Gerhard Wolf, der Mann von Christa Wolf, vereinigt in „Herzenssache“ 30 spannende Schriftsteller- und Künstler-Porträts. Die Kolumne Fundstücke.

Peter von Becker schreibt an dieser Stelle regelmäßig über literarische Trouvaillen. Nächste Woche: Gregor Dotzauer über Zeitschriften und Websites.

Manchmal wirkte es, als sei der jetzt 92-jährige Schriftsteller, Verleger und Lektor Gerhard Wolf nur „der Mann an ihrer Seite“ gewesen. Doch in Wahrheit stand Wolf keineswegs im Schatten seiner berühmten Frau Christa, mit der er bis zu ihrem Tod 2011 sechzig Jahre lang verheiratet war. Allenfalls stand er auch in ihrem Lichte – als Christa Wolfs erster Leser und literarisch engagierter Partner.

Nun hat Gerhard Wolf mit dem Band „Herzenssache“ (Aufbau Verlag, Berlin 2020, 285 Seiten, 22,- Euro) spät noch ein Hauptwerk seines eigenen, für Literatur, Kultur, Kunst bis heute engagierten Lebens herausgebracht. Er nennt es im Untertitel „Memorial – Unvergessliche Begegnungen“.

Gut 30 Porträts sind darin auf der Grundlage von Redemanuskripten bei Buchvorstellungen, Vernissagen, Preisen oder Begräbnissen gesammelt, nebst weiterführenden Essays oder Gesprächen mit seiner Frau etwa über den Kollegen Stephan Hermlin.

Auf bewundernswert uneitle, aber hochpersönliche Weise nähert sich Gerhard Wolf dabei nicht nur Literaten. Denn er ist auch bildenden Künstlern verbunden; zu seinen Freunden, Partnern, Idolen gehören so auch Gerhard Altenbourg oder der Designer und philosophische Denker Otl Aicher.

Einerseits gleicht diese Anthologie einer Kulturblütenlese der untergegangenen, bei Christa und Gerhard Wolf mitbetrauerten (idealer erhofften) DDR. Doch treten da gleichfalls nahe Freundinnen und Freunde aus dem Westen auf: die Publizistin Carola Stern, Günter Grass, Walter Jens und Otl Aicher, dessen Ideen einst den Münchner Olympiapark geprägt haben; oder die bald 99-jährige Berliner Verlegerin Maria Sommer.
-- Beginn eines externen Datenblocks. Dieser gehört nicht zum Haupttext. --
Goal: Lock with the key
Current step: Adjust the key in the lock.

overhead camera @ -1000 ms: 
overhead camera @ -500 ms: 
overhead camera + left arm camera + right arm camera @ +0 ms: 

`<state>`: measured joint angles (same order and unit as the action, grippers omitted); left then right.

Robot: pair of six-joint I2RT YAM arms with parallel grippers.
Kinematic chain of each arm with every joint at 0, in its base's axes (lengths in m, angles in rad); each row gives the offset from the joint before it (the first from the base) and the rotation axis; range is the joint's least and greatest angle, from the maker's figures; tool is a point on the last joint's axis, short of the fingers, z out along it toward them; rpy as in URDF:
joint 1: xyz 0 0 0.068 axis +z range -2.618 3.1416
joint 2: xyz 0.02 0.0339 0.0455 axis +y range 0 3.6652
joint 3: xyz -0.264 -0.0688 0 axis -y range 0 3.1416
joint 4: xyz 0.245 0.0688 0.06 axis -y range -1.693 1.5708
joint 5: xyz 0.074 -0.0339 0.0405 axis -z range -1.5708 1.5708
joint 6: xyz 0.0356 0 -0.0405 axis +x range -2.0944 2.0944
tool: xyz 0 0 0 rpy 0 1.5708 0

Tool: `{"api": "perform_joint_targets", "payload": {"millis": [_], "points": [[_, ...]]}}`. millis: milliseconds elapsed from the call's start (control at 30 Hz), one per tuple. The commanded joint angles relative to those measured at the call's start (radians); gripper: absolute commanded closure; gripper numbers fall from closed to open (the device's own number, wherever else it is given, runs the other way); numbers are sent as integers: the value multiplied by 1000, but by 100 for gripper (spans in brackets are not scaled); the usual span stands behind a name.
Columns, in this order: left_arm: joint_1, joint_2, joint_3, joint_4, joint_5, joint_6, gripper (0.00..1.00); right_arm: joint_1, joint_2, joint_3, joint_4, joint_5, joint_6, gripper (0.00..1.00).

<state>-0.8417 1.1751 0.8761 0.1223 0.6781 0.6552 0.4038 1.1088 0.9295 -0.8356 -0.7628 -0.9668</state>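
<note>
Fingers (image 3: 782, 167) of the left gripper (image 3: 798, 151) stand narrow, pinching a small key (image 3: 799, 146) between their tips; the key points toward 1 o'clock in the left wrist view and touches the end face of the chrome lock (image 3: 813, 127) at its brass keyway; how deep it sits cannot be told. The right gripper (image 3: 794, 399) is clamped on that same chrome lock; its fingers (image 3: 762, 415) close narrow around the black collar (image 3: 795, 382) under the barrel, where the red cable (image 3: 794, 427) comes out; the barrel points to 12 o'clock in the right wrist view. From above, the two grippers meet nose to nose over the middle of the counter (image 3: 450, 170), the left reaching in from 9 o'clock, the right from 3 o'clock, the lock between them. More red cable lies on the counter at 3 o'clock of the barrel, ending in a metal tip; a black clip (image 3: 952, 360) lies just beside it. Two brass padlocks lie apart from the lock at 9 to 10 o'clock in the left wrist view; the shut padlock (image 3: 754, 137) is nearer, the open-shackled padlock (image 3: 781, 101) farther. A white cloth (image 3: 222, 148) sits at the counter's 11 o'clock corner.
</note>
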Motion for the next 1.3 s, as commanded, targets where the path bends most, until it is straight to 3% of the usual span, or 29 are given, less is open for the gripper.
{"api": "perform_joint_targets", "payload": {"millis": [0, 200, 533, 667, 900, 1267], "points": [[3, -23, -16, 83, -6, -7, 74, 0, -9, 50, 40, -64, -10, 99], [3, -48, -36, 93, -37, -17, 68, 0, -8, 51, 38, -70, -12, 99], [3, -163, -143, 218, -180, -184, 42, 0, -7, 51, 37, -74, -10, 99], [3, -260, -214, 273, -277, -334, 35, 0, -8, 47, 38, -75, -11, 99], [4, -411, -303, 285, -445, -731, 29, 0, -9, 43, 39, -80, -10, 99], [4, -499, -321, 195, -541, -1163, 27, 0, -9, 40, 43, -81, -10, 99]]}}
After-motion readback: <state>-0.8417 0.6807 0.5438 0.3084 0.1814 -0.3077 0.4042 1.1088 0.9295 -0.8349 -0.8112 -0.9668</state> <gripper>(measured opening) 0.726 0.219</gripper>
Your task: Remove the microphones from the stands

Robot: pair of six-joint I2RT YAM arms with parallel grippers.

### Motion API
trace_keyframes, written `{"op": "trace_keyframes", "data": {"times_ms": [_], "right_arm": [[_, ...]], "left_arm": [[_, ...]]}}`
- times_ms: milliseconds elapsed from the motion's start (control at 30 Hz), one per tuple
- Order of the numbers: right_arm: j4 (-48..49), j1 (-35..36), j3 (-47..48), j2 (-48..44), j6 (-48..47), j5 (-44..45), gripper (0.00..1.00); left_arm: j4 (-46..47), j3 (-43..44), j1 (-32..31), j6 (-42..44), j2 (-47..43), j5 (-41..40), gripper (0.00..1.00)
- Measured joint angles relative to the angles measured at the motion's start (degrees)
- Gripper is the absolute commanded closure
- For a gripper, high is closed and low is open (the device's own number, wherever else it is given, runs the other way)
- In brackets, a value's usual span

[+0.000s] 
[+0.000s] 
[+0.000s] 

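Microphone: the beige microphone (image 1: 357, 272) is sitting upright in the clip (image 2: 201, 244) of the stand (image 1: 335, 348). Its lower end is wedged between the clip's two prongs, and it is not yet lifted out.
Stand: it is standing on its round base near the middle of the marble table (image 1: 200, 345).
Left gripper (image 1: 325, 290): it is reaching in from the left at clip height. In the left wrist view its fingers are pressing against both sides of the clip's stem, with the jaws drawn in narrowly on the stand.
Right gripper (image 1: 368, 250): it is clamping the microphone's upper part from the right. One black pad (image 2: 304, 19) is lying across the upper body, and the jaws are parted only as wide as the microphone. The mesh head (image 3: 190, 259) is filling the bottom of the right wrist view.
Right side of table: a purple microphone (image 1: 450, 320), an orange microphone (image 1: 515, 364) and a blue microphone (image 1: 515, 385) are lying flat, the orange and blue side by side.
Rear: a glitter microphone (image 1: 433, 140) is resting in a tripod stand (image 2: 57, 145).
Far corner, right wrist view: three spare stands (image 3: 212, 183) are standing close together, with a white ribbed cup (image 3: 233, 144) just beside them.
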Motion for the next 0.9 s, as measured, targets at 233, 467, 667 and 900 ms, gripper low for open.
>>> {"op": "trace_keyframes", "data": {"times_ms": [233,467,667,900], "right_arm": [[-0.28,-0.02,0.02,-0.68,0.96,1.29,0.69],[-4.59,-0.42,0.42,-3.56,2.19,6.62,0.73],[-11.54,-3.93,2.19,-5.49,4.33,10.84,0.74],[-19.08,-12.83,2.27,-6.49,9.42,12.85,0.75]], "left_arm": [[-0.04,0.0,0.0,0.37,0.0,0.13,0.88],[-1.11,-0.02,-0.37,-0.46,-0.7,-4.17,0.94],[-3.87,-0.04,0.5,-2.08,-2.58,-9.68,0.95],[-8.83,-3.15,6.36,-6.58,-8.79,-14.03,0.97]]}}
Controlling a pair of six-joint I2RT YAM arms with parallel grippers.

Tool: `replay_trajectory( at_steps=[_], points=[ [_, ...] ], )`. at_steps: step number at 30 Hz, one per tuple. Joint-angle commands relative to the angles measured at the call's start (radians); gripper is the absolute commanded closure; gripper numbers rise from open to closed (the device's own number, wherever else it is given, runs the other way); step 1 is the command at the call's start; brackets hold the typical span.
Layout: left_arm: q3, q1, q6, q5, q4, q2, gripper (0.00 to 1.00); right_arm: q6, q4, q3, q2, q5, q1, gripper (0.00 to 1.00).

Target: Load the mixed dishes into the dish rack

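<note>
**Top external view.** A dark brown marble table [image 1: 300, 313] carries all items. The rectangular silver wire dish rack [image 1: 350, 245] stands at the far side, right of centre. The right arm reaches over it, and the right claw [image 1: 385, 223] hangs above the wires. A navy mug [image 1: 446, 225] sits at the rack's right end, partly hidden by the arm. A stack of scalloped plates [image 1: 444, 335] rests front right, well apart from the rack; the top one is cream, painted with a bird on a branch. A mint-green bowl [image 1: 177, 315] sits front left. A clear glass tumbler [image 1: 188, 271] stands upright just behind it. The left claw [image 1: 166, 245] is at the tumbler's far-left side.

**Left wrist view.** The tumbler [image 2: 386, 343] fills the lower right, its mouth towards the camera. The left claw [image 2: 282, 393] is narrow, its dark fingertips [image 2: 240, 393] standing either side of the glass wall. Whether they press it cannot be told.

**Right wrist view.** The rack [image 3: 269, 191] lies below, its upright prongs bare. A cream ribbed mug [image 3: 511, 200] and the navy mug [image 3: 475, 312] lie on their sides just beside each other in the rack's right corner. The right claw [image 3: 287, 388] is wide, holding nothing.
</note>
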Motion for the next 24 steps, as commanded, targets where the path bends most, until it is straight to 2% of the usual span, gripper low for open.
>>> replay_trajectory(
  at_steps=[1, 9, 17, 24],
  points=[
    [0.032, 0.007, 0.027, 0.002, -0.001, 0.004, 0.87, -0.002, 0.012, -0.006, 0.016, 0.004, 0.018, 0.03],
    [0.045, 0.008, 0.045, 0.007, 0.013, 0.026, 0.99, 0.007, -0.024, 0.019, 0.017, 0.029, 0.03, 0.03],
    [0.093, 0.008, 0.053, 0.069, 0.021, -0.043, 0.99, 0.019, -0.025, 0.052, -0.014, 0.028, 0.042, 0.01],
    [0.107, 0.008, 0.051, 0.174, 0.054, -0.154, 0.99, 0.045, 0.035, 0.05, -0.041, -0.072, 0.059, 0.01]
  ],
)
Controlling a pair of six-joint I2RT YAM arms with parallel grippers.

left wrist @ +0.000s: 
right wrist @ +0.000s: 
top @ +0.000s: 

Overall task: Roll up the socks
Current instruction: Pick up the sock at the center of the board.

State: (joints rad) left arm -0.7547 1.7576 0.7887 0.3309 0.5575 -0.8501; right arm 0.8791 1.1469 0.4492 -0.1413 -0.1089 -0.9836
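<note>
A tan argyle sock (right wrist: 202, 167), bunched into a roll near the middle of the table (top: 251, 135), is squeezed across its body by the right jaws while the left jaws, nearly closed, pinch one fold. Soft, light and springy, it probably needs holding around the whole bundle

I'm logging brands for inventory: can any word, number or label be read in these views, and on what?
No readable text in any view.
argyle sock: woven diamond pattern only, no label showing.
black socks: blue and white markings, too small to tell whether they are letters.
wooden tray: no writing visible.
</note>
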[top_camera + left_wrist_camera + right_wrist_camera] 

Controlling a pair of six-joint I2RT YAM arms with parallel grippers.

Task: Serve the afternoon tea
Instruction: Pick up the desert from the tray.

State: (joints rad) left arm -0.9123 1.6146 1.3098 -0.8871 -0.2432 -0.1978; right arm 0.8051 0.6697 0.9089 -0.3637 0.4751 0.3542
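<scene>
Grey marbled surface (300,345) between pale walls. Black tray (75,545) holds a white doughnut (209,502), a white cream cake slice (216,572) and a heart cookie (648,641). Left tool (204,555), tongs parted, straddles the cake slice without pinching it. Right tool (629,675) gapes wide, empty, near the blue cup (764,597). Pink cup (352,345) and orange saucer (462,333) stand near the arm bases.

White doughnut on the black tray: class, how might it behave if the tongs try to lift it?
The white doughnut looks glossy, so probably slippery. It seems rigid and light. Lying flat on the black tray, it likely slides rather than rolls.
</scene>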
Herausragend sind die intimen Essays über eine Auschwitz-Überlebende

Wolfs Laudatio auf Maria Sommer anlässlich der Verleihung der Rahel-Varnhagen-von-Emse-Medaille ist zugleich einer der schönsten Texte, und ihm ist der Titel „Herzenssache“ als bewegendes Motto eines Lebens für und mit den Künsten entnommen.

Über den Freund und Wolfs Berliner Nachbarn Volker Braun, über Hermlin, Stefan Heym, Jens oder Grass werden Kenner hier nicht unbedingt Neues erfahren. Aber ein Stück Literatur ist die Totenrede auf Irmtraud Morgner als „Scheherezade aus Sachsen“, und ein Beispiel freundschaftlicher Anerkennung trotz zuletzt politischer Differenzen bietet der Beitrag über Günter de Bruyn und „Mein Brandenburg“. Einer Entdeckung gleicht das Porträt der Künstlerin Christa Cremer, die tatsächlich im Schatten ihrer als Bildhauer dominanten Ehegatten Waldemar Grzimek und Fritz Cremer blieb.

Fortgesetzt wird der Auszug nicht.